Зато шла к поздним книгам возгонка того стиля, который здесь еще точечно только. «Натянув на голову одеяло, Эд некоторое время лежит, пытаясь заснуть. В мутном бульоне сна кипят куски тюремного хлеба, съеденные днем куски докторской колбасы, макароны, Володькина черно-седая борода, отрезанные члены и множество истертых на сгибах листков папиросной бумаги — Марченко, Солженицын, Солженицын, Марченко...» Чуть позже «сухими макаронинами с неба» будет срываться ноябрьский снег. Хорошо же! Так что была ли права Мария Васильевна Розанова, вопрос открытый.

 

 



[1] «Лимонова часто обвиняют в эгоцентризме, но на самом деле его романы — это всегда череда ярких портретов людей, окружающих его», метко констатирует представитель издательства Д. Изотов. Москва майская.

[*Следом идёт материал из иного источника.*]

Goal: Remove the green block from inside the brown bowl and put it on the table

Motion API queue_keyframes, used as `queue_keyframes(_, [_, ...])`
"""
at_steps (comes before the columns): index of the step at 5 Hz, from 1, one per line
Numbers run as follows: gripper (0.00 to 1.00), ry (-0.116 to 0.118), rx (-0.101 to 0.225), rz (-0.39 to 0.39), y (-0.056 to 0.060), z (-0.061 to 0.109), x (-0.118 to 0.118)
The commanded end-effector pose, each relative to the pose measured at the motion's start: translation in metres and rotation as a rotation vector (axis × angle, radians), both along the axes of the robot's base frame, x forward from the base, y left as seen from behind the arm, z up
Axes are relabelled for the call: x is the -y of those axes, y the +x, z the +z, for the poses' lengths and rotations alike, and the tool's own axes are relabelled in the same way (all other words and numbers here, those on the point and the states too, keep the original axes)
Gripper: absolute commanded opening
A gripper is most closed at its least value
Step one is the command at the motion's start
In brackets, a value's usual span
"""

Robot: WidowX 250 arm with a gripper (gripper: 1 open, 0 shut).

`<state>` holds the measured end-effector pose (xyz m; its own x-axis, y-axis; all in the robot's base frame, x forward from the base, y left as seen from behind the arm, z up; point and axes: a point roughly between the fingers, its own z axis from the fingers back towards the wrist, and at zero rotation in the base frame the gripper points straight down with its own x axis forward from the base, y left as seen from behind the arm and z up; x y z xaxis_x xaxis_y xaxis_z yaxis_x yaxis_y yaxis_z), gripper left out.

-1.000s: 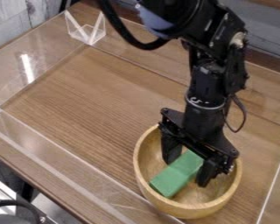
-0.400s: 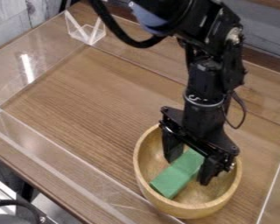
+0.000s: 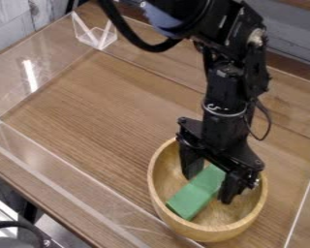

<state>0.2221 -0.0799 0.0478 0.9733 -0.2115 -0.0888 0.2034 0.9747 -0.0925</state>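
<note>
The brown bowl (image 3: 166,187) sits on the table (image 3: 106,107) near its front right edge. Inside it lies the green block (image 3: 194,196), tilted, with its lower end toward the bowl's front. My gripper (image 3: 211,180) points straight down into the bowl and stands open, one finger on each side of the block's upper end. Whether the fingers touch the block cannot be made out. The black arm rises from the bowl toward the top of the picture.
Clear plastic walls (image 3: 42,58) run along the table's left and front edges. A small clear stand (image 3: 96,35) is at the back left. Bare wood-grain tabletop spreads left of and behind the bowl.
</note>
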Motion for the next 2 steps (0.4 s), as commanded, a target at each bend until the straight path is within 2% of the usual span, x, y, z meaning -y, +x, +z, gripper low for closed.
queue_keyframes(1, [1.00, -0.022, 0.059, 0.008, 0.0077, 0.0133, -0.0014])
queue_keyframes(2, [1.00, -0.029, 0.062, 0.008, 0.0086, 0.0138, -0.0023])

Утерянный роман Эдуарда Лимонова. — «Сноб», 2025, 20 мая <https://snob.ru/literature/moskva-maiskaia-uteriannyi-roman-eduarda-limonova/&gt;.

 

[2] Правда, как с определенной и понятной горечью сообщил мне в личной переписке сам Алейников, который хорошо помнит описываемые события, «в книге — 95 процентов вранья».

 

[3] Легкой аграмматичности, можно предположить, было изначально у и так далеко не гладкого Лимонова в неизданном при жизни романе больше, а вот какие-то совсем уж вылизанные места — не заслуга ли редакторов-корректоров нынешних? К сожалению, подозрение подтверждается, потому что в том же самом «снобском» интервью они признаются в «глубокой корректуре»… Были, из того только, о чем нам сообщают, заменены такие, например, вещи, как «на переулке» (у Лимонова) на «в переулке». «С точки зрения русского языка, конечно, правильно не так» — есть ли, если уж апеллировать к граммар-наци пуризму, у языка своя точка зрения, и почему Лимонову, как какому-то младшему копирайтеру в/на фирме, нужно навязывать безликий «правильный» язык, — лично для меня остается вопросом весьма дискуссионным… Тем интереснее было бы взглянуть на рукопись.

 

[4] Интересно было бы знать их имена, потому что, например, с Крученых общался (а встречу с ним называл одним из главных событий своей жизни наравне с принятием православия) исключительный и сокрытый (ни у Лимонова, ни у Алейникова, ни у других мемуаристов о нем ни слова, конечно) стилист Владимир Казаков.

 

[5] От Лимонова проберет изрядно и нынешних либералов. Например, от его последовательных утверждений, что современный миропорядок обеспечен победой русского солдата, а все государства, еще как западные включая (а Лимонов в них пожил, в Америке и Франции), одинаково тоталитарны и отвратительны.

 

[6] Хотя вот и Гейдар Джемаль в своих мемуарах «Сады и пустоши» при всем имидже очень сурового вероучителя, догматика, идеолога, политического даже деятеля такие байки себе позволял про Южинский кружок и те же поздние 60-е годы… Очарование того взрывного времени преодолеет все.

 

[7] Если не берет их, то настраивает эти мысли Лимонов, сверяясь с камертоном старика Козлодоева (зачеркнуто) Кропивницкого. И не только очень любопытно было бы прочесть работу о Лимонове-Кропивницком, но и опять же в следующем пассаже можно обнаружить то, что оказывается вполне применимо, кажется, и к самому Лимонову-мыслителю: «„Дед” в первую очередь философ. Сквозь его стихи и рисунки, сквозь примитивизм и натурализм, мировоззрение особое просвечивает: циничное, безысходное, но, в сущности, позитивное. Он что-то такое говорит, „дед”, вроде: „Вот это, люди, наша бедная жизнь. Берите ее, ибо, кроме нее, ничего нет. И любите ее, жизнь, такой, как она есть, — неустроенной. Устраивать ее не надо, опасно даже, нарушите что-нибудь в механизме...” „Дед” в прогресс не верит, в светлое будущее человечества не верит, потому он, вроде безобидный такой, в хлопчатобумажных брюках, кальсонах и старомодных ботинках, при лысине и кепчонке, противостоит официальному сладкому гуманизму советской власти и вообще — любому гуманизму. Я не думаю, что он гениальный философ, или гениальный поэт, или гениальный художник. Но я думаю, что, как учитель жизни, он единственный в своем роде. Мудрец». «Дед», как мы помним, стало в поздние годы партийно- автореференциальной кличкой Лимонова.